"¿Qué pasa, Sofía? ¿No te funcionó el truco?" preguntó Perla. "Vas a tener que esforzarte más la próxima vez si de verdad quieres desaparecer."
Me quedé en silencio, mirándola fijamente.
"¿Qué, ahora te comió la lengua el gato?" se burló Luna. "Ayer en el hospital estabas muy calladita también. ¿O fue tu hermana la que estaba ahí? Ya ni las distingo, son igual de patéticas."
Perla extendió la mano y me dio un empujón en el hombro. Un empujón débil, de prueba. Esperaba que retrocediera, que me encogiera.
No lo hice.
En lugar de eso, mi mano se disparó y agarró su muñeca. La apreté, sintiendo los huesos finos bajo mis dedos. La sonrisa de Perla se desvaneció, reemplazada por una mueca de sorpresa y dolor.
"Suéltame, estúpida," siseó, tratando de liberarse.
Apreté más fuerte. "Vuelve a ponerme una mano encima," dije, mi voz era un susurro bajo y peligroso que no se parecía en nada a la de Sofía, "y te juro que te la rompo."
Sus ojos se abrieron con incredulidad. Luna dio un paso atrás, asustada. La solté con un empujón que la hizo tropezar. Se frotó la muñeca, mirándome con una mezcla de ira y un nuevo tipo de miedo.
Me di la vuelta y seguí mi camino hacia mi casillero, el de Sofía. Cuando llegué, me detuve en seco.
Estaba destrozado. La puerta de metal estaba abollada y cubierta de grafitis obscenos. "Zorra suicida" . "Lárgate y muérete" . "Nadie te quiere" . Dentro, sus libros estaban rotos, sus cuadernos arrancados. Habían vertido algo pegajoso y maloliente sobre todo.
La ira, fría y controlada, subió por mi garganta. Esto era más que acoso. Era una campaña de odio sistemático.
Cerré la puerta del casillero con un golpe metálico que resonó en el pasillo. Me dirigí directamente al salón de clases.
La maestra Laura estaba de espaldas, escribiendo en el pizarrón. Entré y me senté en el pupitre de Sofía. Perla y Luna entraron detrás de mí, lanzándome miradas de odio.
La maestra se dio la vuelta. "Ah, Sofía. Me alegro de verte de vuelta," dijo con una voz monótona, sin una pizca de sinceridad. "Espero que ya estés lista para ponerte al corriente. Tienes mucho trabajo atrasado."
No respondí. Ella frunció el ceño.
"¿Me escuchaste, Sofía?"
"Sí, la escuché," respondí, mi voz clara y fuerte. "También escuché que mi casillero fue vandalizado. Y que usted no hizo nada al respecto."
La clase entera se quedó en silencio. La maestra Laura parpadeó, sorprendida por mi tono.
"Ese es un asunto para el director, no para mí," dijo a la defensiva. "Además, no tenemos pruebas de quién lo hizo."
"¿No tiene pruebas?" me levanté de mi asiento. "¿O no quiere verlas? Usted vio cómo Perla tiraba mi almuerzo. Vio cómo me empujaban. Vio todo y nunca hizo nada."
"¡Eso es una acusación muy seria, jovencita!" su cara se puso roja. "¡No voy a permitir que me hables en ese tono! ¡Siéntate ahora mismo!"
Perla se rió desde su asiento. "Está loca," dijo en voz alta.
Caminé hacia el escritorio de la maestra. "Mi hermana casi muere por su negligencia," dije, apoyando las manos en su escritorio e inclinándome hacia ella. "Usted es tan culpable como ellas."
"¡Basta! ¡A la oficina del director, ahora mismo!" gritó, señalando la puerta.

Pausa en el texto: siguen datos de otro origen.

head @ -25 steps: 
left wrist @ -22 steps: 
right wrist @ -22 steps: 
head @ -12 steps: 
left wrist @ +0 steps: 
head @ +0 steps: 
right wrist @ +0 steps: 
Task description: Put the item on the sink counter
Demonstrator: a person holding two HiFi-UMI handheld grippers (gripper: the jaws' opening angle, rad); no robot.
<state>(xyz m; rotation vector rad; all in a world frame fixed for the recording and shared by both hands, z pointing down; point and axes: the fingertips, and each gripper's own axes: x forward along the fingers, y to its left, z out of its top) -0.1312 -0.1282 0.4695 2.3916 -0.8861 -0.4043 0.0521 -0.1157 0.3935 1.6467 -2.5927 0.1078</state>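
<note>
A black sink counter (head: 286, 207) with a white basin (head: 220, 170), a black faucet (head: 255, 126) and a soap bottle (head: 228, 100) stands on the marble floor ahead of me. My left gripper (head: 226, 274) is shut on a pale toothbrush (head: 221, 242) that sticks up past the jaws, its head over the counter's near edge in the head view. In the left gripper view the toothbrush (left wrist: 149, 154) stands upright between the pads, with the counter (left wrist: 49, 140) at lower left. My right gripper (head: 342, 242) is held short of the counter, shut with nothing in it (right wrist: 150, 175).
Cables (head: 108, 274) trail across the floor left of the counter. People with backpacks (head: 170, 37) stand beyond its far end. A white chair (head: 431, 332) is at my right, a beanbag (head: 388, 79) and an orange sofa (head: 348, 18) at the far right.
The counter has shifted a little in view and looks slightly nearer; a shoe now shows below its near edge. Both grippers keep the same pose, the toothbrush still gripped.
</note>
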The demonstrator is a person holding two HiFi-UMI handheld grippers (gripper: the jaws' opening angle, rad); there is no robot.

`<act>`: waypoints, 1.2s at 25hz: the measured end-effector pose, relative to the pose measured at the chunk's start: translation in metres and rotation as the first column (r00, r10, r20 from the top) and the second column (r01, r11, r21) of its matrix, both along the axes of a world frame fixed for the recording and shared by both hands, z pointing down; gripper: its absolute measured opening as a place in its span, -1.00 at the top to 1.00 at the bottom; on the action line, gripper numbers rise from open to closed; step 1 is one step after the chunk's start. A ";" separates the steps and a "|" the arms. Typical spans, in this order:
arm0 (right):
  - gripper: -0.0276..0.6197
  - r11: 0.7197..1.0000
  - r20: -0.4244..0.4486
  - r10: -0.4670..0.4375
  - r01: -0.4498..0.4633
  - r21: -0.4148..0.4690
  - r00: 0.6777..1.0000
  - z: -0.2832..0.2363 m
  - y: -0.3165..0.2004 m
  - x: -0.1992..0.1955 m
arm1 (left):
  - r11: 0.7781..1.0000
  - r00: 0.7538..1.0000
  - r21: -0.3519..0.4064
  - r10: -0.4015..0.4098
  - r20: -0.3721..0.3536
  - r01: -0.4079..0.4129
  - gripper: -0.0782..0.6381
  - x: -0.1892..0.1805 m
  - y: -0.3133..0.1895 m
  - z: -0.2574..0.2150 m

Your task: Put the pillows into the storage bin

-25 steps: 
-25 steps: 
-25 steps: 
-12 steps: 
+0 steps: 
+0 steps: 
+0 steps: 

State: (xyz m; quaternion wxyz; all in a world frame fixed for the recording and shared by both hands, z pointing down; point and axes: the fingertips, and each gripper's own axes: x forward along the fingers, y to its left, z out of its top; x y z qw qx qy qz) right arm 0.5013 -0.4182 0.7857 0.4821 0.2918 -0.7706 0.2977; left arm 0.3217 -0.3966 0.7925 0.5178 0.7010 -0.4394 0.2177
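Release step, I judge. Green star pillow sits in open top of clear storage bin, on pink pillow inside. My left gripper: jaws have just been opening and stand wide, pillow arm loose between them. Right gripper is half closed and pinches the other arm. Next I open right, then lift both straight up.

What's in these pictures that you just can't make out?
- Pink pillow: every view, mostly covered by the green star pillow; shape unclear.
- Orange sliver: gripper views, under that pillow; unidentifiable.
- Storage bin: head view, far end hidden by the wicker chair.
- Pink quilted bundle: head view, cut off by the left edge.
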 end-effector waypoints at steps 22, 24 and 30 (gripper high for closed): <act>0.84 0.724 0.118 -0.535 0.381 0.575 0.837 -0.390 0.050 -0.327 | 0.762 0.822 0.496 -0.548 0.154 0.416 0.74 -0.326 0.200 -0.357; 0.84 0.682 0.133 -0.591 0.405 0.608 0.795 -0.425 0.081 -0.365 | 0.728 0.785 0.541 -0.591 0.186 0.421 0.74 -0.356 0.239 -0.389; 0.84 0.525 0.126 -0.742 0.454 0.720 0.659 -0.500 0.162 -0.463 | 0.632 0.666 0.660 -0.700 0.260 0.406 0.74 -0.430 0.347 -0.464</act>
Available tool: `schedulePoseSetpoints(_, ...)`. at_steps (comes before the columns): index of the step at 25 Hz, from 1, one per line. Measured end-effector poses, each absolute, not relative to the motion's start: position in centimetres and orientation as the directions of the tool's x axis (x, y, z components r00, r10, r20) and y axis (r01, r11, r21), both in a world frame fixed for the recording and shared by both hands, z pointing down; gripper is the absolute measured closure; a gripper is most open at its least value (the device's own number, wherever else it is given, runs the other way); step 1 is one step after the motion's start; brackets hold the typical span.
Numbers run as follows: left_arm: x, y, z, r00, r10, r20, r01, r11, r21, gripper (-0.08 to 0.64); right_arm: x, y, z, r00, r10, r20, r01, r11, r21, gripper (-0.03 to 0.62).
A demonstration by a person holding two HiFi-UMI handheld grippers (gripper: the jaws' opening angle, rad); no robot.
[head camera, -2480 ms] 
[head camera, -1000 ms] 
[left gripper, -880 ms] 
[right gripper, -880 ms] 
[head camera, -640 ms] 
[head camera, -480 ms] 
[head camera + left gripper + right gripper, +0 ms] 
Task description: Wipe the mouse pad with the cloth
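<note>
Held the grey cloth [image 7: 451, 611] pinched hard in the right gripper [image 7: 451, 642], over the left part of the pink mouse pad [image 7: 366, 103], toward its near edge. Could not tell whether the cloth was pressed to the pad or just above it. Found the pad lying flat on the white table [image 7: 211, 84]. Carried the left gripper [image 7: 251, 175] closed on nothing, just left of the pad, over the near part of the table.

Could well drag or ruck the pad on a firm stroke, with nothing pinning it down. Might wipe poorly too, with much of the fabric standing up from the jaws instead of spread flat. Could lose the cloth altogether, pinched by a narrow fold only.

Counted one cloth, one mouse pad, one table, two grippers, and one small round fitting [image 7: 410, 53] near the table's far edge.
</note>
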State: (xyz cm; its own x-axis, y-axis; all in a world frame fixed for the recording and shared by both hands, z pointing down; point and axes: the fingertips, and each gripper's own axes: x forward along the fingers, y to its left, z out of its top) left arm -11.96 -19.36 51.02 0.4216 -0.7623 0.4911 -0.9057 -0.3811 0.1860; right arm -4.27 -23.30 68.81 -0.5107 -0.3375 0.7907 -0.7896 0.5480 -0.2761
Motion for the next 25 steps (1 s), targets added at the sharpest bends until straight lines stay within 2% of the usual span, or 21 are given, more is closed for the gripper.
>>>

Miré su mano temblorosa y luego la miré a los ojos. "No," dije con calma.
Y entonces, con un movimiento rápido, barrí con mi brazo todos los papeles y libros de su escritorio. Cayeron al suelo con un estruendo. La clase ahogó un grito colectivo.
La maestra Laura retrocedió, sus ojos llenos de pánico.
"Usted y yo vamos a tener una conversación," dije, mi voz era puro hielo. "Pero no será con el director. Será con mis padres."
Antes de que pudiera reaccionar, le di la espalda y salí del salón, dejando atrás un silencio de muerte y el rostro aterrorizado de una mujer que acababa de darse cuenta de que el juego había cambiado.